[Stored entries]

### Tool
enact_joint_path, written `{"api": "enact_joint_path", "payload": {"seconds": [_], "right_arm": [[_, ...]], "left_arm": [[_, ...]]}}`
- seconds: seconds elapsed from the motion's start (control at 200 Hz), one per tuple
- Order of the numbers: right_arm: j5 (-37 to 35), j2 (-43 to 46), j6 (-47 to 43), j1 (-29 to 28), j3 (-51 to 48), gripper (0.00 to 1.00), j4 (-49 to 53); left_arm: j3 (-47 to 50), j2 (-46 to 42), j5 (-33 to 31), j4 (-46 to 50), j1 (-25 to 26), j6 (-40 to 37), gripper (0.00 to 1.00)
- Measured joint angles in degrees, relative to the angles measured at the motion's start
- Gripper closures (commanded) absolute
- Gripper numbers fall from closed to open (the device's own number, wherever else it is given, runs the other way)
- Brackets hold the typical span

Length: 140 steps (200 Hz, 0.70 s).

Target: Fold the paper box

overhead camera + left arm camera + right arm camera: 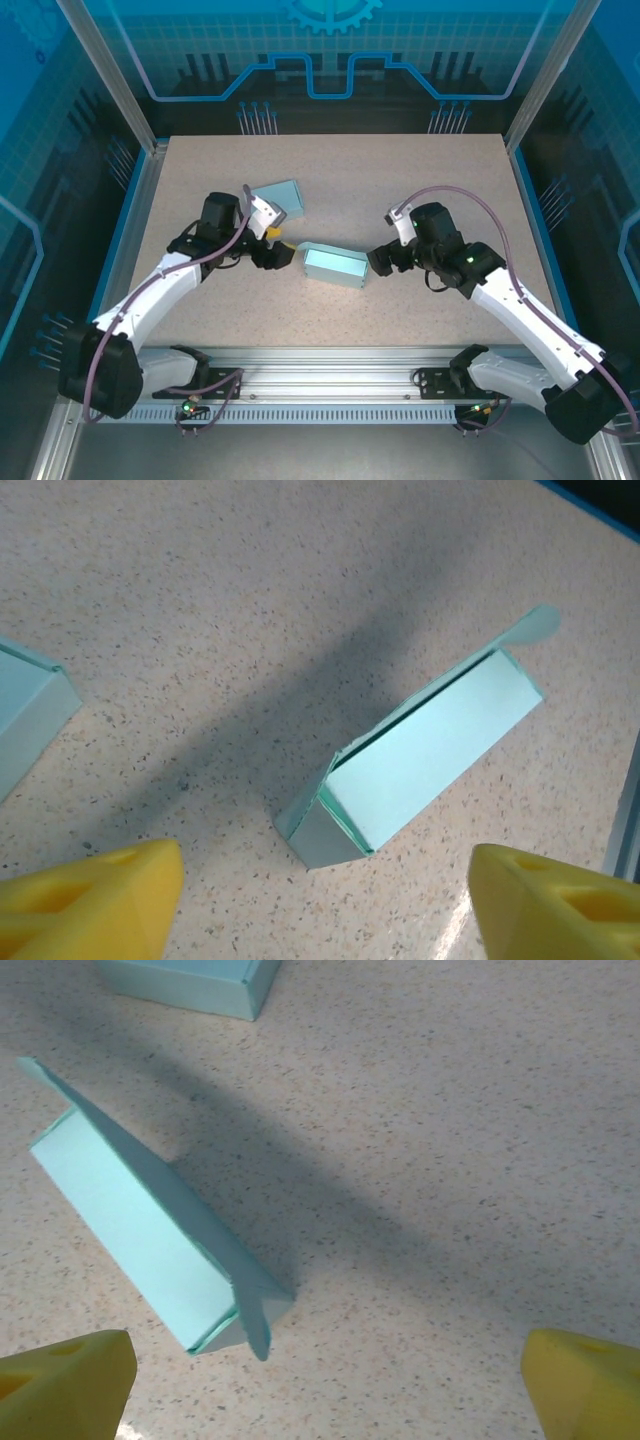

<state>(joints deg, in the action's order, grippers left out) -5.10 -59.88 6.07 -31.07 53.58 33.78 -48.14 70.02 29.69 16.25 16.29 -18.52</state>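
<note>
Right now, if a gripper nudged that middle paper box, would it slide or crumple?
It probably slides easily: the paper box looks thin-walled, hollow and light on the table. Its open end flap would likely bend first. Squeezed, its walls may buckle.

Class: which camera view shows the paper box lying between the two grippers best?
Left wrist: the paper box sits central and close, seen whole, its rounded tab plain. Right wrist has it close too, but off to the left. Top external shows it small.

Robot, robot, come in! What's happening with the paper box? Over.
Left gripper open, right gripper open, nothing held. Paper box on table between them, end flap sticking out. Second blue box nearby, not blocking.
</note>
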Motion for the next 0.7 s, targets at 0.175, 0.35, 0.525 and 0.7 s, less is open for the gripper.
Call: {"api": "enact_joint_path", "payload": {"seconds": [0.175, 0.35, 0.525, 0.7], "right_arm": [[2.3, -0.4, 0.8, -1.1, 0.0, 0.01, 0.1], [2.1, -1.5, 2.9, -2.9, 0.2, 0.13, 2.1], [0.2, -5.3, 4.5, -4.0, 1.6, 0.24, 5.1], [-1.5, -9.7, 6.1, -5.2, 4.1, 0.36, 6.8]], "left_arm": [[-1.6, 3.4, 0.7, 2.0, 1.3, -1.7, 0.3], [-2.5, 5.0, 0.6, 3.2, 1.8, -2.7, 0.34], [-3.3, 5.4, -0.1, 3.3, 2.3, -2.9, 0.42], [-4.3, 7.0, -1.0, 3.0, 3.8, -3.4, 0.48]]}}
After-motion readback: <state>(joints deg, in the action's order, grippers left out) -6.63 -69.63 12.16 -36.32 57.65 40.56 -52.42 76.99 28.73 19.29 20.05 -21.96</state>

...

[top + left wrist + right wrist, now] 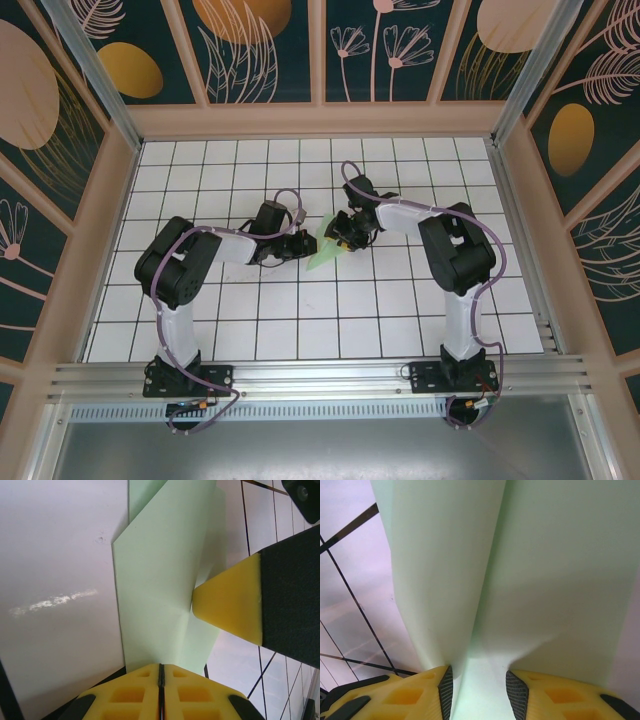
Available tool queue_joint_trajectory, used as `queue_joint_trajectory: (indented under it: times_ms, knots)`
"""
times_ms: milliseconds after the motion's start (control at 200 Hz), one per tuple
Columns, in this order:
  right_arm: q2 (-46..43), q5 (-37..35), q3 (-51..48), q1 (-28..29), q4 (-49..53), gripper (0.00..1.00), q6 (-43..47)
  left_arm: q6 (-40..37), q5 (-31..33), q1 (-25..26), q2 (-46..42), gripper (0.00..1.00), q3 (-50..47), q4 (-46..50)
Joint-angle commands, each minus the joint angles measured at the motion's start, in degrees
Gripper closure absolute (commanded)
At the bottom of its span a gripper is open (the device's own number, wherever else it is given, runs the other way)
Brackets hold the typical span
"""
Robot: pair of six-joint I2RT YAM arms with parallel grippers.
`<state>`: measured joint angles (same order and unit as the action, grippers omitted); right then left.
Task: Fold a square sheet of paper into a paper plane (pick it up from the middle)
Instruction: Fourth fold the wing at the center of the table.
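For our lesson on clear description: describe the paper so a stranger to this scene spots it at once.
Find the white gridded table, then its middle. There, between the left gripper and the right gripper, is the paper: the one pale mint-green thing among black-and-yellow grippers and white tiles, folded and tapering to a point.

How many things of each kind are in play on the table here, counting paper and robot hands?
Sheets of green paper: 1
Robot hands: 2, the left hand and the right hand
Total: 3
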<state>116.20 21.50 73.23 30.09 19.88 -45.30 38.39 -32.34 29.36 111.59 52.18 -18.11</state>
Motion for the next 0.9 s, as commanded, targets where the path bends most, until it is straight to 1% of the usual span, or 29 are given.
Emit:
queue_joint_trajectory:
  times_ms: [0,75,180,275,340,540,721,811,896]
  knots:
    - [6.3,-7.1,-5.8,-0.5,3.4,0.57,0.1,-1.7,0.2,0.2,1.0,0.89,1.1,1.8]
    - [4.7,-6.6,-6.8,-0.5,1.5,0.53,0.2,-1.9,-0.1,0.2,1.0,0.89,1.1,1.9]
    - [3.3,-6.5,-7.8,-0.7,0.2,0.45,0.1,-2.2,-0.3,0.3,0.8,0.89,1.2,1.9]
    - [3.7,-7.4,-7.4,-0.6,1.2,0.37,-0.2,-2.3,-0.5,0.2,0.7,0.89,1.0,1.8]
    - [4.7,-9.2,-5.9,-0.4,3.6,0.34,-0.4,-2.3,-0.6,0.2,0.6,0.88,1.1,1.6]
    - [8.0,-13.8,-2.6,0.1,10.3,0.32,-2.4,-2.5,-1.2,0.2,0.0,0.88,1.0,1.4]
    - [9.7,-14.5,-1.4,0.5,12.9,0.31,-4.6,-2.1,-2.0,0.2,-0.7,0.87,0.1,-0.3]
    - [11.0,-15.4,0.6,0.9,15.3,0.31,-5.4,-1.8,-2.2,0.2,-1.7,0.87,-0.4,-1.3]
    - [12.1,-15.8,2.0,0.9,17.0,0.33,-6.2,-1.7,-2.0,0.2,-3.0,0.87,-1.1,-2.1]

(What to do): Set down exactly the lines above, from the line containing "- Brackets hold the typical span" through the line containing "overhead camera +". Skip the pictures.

(Task response):
- Brackets hold the typical span

Length: 140 steps (200 Hz, 0.70 s).

Target: Fold the paper box

overhead camera + left arm camera + right arm camera: 

The exercise is done, and nothing more is needed.